The past thread noted that there is a public interest (especially given lobbying power etc.) in prosecuting in certain cases. Contrary to some implications, I did not disagree, but noted that in some cases it would be more important to do so when the person is in power. And, this can be more true if under the Supreme Court ruling it is an uphill battle to prove the persons in question broke the law. Which might be the case here.

It's hard to know for sure.

Posted by: Joe | Sep 9, 2016 8:15:27 PM

Maybe Blago can wiggle out of his mess, but he has no more appeal chances.

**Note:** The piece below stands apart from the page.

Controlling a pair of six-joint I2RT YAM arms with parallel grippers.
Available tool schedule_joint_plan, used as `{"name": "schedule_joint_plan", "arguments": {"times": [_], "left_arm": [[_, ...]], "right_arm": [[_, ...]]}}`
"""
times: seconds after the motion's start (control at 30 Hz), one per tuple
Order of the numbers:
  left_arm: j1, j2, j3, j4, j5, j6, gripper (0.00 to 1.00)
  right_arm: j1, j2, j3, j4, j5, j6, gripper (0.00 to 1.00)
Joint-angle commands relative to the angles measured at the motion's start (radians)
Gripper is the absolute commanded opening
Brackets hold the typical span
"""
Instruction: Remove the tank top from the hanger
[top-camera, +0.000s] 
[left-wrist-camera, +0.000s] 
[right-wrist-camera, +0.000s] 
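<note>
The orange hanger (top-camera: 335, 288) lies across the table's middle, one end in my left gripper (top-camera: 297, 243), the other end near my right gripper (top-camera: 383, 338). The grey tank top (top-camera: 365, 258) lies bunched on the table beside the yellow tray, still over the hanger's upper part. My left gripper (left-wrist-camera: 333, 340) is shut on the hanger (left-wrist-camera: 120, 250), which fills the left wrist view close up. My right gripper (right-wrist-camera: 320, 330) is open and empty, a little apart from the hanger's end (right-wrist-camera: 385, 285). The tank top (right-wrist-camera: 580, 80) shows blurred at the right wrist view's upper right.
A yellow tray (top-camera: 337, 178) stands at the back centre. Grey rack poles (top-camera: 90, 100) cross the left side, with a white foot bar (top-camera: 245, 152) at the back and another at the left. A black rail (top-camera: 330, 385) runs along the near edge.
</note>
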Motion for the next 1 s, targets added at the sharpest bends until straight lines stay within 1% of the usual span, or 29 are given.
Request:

Blago belongs where he is, for now.

Posted by: MidWestGuy | Sep 9, 2016 9:40:46 PM

I personally agree with the Courts decision. Public officials are under extreme scrutiny as it is, and unless a politician makes "official acts" or promises as such in exchange for some benefit, then I don't think they ought to be prosecuted. Politicians often get gifts, money(via campaign contributions), etc, from constituents, family, etc, and as long as there is no quid pro quo, then no violation occurred. It should be for the electorate to assess the credibility of their politicians whos conduct falls below the standard.

Moritz Student

Posted by: Ismail Mohamed | Sep 10, 2016 7:27:15 PM

@Moritz Student

The problem is that quid pro quo can be subjective, and in fact be detrimental to the decision-making process in the opposite manner. Here's an example:

Let's say the guv gets a gift from a constituent who is involved in urban renewal (antiquated term, I know, but stay with me). Next there is a item of sigificance as it pertains to a contract for restoration of urban properties worth millions. The governor may elect to either veto the bill, or fail to follow through on executive action, this very contract, because he my feel that a decision to move forward on that project would result in the public scrutinizing him for the gift.

So without the gift, the governor may have acted differently, at least acted with an absolutely unbiased mind to the problem. This is why we must have a very strict, very black-and-white policy on gifts, value of gifts, as well as the crony, anti-voter relationships they can produce.